In this instance, the residents obtained $19 million in financing through BankAtlantic. About 180 residents each paid $49,000 to secure the financing.

Anyone who wants to live in the mobile home park now must buy a share in the co-op, says Foos, a retired electrical engineer. Shares for a lot there now sell for around $65,000.

Confectioner buys Clearwater Beach motel

BUYER: Enchantment LLC, Clearwater

SELLER: Seawake Motel Ltd., Clearwater

PROPERTY: 691 S. Gulfview Blvd., Clearwater

PRICE: $25,000,000

PRIOR SALE: Unavailable

LAW FIRM ON DEED: Johnson Pope Bokor Ruppel & Burns LLP, Clearwater

PLANS, DESCRIPTION: For months Uday Lele has worked with Clearwater planning officials on a proposal for a beachfront condominium project. It's apparent the India-born entrepreneur feels confident about the project's outcome. He just purchased the redevelopment site.

Lele's Enchantment LLC, a holding of Enchantment Management Co LLC, paid $25 million earlier this month for the Best Western Sea Wake Beach motel, 691 S. Gulfview Blvd. That's nearly $440 a square foot for the 6-story, 110-unit hotel. The building, constructed in 1973, contains about 57,000 square feet.

Over the years, Lele established himself as a confectioner. His Dayhoff Inc. produces a candy known as Juicee Gummee.

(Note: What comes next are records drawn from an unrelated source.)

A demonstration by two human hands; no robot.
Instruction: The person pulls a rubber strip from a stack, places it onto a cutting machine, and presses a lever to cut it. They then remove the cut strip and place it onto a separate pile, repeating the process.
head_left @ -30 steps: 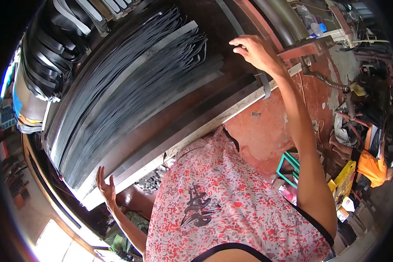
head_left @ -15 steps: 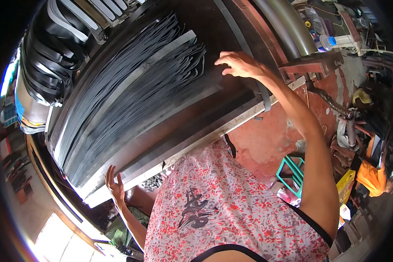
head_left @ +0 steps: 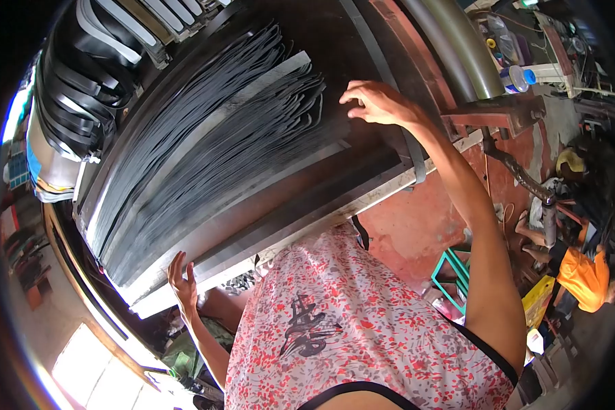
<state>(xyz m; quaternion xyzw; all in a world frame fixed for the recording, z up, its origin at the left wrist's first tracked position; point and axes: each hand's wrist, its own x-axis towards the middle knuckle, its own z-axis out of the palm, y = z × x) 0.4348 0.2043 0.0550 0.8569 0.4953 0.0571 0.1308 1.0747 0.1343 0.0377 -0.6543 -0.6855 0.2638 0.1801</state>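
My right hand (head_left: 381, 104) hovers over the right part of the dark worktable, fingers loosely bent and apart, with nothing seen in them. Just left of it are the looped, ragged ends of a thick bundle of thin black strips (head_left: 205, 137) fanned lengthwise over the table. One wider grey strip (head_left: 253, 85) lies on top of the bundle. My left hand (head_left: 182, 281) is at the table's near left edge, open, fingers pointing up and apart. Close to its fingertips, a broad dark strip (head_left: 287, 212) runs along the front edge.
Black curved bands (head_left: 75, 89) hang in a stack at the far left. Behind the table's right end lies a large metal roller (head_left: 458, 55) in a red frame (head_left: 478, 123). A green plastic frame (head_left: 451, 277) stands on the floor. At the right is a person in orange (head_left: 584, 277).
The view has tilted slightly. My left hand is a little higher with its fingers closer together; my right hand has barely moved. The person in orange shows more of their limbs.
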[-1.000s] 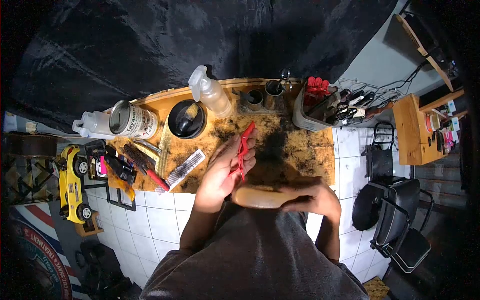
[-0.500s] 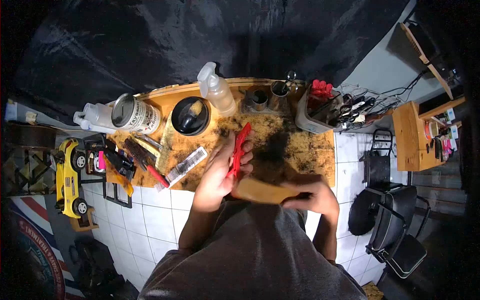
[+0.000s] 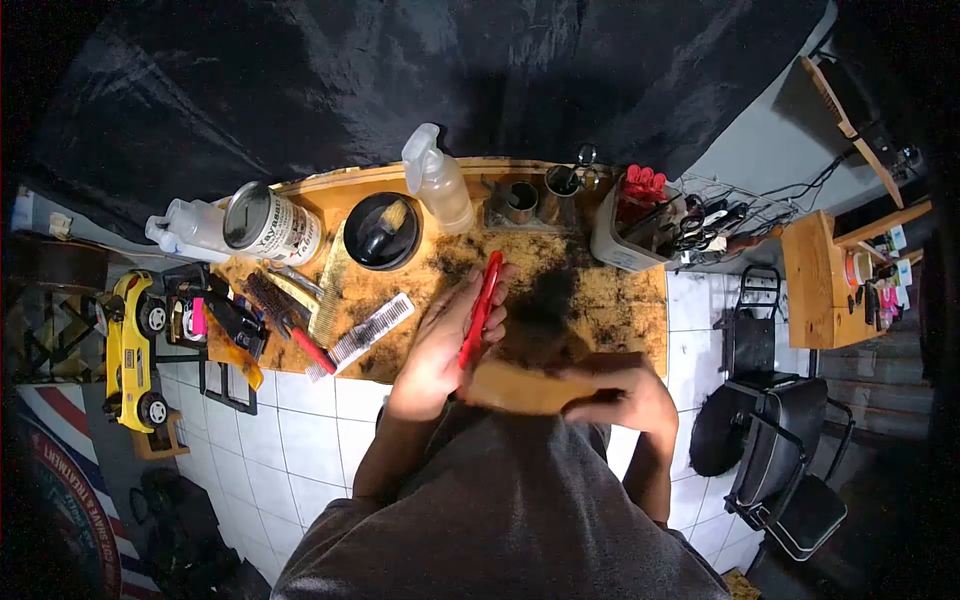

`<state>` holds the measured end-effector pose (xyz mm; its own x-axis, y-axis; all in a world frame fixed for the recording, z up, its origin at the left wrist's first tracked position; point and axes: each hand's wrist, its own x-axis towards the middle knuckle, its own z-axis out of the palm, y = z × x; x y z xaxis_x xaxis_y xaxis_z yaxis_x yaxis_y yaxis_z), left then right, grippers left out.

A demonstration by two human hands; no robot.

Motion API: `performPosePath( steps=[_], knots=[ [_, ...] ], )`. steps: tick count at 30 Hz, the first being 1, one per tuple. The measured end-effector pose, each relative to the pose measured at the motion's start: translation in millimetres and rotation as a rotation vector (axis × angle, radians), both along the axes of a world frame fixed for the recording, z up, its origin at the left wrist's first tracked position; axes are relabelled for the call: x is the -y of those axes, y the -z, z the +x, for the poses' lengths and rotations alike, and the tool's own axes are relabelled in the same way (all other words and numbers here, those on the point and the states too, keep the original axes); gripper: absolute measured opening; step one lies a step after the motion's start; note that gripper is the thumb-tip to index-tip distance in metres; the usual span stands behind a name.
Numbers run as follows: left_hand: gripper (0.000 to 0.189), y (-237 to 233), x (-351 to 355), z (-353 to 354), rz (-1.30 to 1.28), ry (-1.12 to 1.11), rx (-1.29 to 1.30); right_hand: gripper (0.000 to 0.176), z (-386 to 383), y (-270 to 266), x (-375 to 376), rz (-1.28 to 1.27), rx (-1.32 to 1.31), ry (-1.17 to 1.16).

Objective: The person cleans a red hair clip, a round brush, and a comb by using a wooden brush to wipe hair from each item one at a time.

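Person's left hand [image 3: 440,350]: fingers curled round a slim, glossy red tool [image 3: 482,312], over a black-stained wooden table [image 3: 630,310]. Right hand [image 3: 635,393]: pinching one end of a tan, rounded, oblong implement [image 3: 522,388], near table's front edge.

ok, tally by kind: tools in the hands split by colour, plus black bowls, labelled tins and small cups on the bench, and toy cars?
Red tool, left hand: 1
Tan tool, right hand: 1
Black bowl: 1
Labelled tin: 1
Small cups: 2
Toy car: 1
Total: 7
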<state>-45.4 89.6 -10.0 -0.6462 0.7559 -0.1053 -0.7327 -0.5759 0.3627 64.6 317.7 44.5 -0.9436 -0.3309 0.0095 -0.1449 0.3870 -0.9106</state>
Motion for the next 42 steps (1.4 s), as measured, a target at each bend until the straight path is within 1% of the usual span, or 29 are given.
performPosePath(
  steps=[1, 2, 3, 4, 5, 6, 7, 8, 11, 12, 14, 16, 17, 18, 20, 21, 22, 24, 26, 29, 31, 32, 34, 35, 36, 38, 39, 40, 42],
  knots=[
    [0.04, -10, -7, 5, -0.29, -0.121, 0.015, 0.044, 1, 3, 5, -0.07, 0.081, 0.136],
    [0.039, -24, -14, 9, -0.579, -0.239, 0.03, 0.042, 2, -4, 7, 0.024, 0.094, 0.268],
    [0.037, -49, -21, 11, -0.629, -0.216, 0.024, 0.041, -4, 0, 12, -0.017, 0.056, 0.366],
    [0.037, -40, -19, 11, -0.628, -0.217, 0.023, 0.04, -8, 4, 15, -0.06, 0.015, 0.461],
    [0.035, -24, -15, 10, -0.531, -0.243, 0.031, 0.04, -8, 4, 14, -0.06, 0.012, 0.459],
    [0.034, -20, -14, 9, -0.433, -0.269, 0.04, 0.04, -7, 3, 10, 0.03, 0.093, 0.336],
    [0.032, -18, -18, 4, -0.491, -0.326, 0.022, 0.04, -6, 1, 8, 0.122, 0.173, 0.214],
    [0.032, -18, -15, 2, -0.49, -0.327, 0.02, 0.041, -5, -2, 11, 0.067, 0.185, 0.131],
    [0.031, -12, 3, -5, -0.194, -0.198, -0.003, 0.043, -5, 1, 9, 0.08, 0.055, -0.012],
    [0.031, -14, 1, -3, -0.197, -0.2, -0.001, 0.042, -6, -1, 10, 0.03, 0.03, 0.049],
    [0.031, -22, -9, 2, -0.578, -0.38, 0.029, 0.041, -7, 0, 15, -0.021, 0.008, 0.112],
    [0.03, -25, -8, 6, -0.621, -0.317, 0.01, 0.039, -13, 3, 24, -0.094, 0.006, 0.484],
    [0.029, -18, -7, 8, -0.593, -0.286, -0.012, 0.039, -17, 3, 27, -0.112, -0.018, 0.533],
    [0.029, -16, -5, 10, -0.566, -0.255, -0.034, 0.039, -16, 5, 24, -0.111, -0.019, 0.532],
    [0.026, -18, -5, 10, -0.485, -0.232, -0.075, 0.038, -12, 11, 15, 0.196, -0.009, 0.277],
    [0.026, -19, -10, 8, -0.551, -0.315, -0.061, 0.041, -12, 5, 17, 0.062, 0.029, 0.212],
    [0.025, -20, -13, 7, -0.617, -0.398, -0.047, 0.041, -10, 5, 16, 0.063, 0.028, 0.208],
    [0.026, -19, -6, 4, -0.723, -0.388, -0.037, 0.045, -4, 9, 8, 0.143, 0.089, 0.04],
    [0.027, -8, 5, 1, -0.424, -0.292, -0.04, 0.048, -4, 10, 2, 0.112, 0.124, -0.035],
    [0.029, -24, -2, 2, -0.48, -0.352, 0.036, 0.051, -1, 1, 3, 0.224, 0.156, -0.037],
    [0.029, -25, -14, 2, -0.623, -0.486, 0.053, 0.044, 2, 9, 2, 0.07, 0.145, 0.141],
    [0.029, -27, -13, 3, -0.623, -0.487, 0.052, 0.044, 2, 13, 4, 0.07, 0.143, 0.14],
    [0.03, -35, -12, 6, -0.581, -0.338, 0.175, 0.036, -1, 15, 15, -0.226, 0.153, 0.458],
    [0.028, -41, -20, 8, -0.528, -0.356, 0.233, 0.032, -4, 9, 21, -0.278, 0.091, 0.482],
    [0.028, -35, -24, 7, -0.525, -0.355, 0.229, 0.032, -6, 6, 27, -0.277, 0.086, 0.484],
    [0.025, -18, -26, 6, -0.136, -0.385, 0.503, 0.037, -8, 3, 35, -0.164, -0.053, 0.558],
    [0.027, -22, -28, 0, -0.179, -0.403, 0.622, 0.039, -7, 8, 36, -0.173, -0.103, 0.532],
    [0.027, -18, -29, -1, -0.175, -0.405, 0.62, 0.039, -6, 8, 38, -0.171, -0.107, 0.529],
    [0.03, -8, -31, -6, 0.069, -0.449, 0.547, 0.042, -6, 7, 42, 0.023, -0.365, 0.431]
  ],
)
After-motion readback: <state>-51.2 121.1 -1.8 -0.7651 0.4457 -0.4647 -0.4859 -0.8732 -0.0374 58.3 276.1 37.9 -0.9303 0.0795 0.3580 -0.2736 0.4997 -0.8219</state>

Lele's company purchased the motel from Seawake Motel Ltd., a holding of Clearwater's Seven Seas Equities Inc. Don Seaton, Seven Seas president and CEO, is a second-generation hotelier who has served as chairman of Best Western International Inc. He is a former Florida Hotelier of the Year.

To finance the acquisition, Lele's company secured a $20 million mortgage through New York's Intervest National Bank.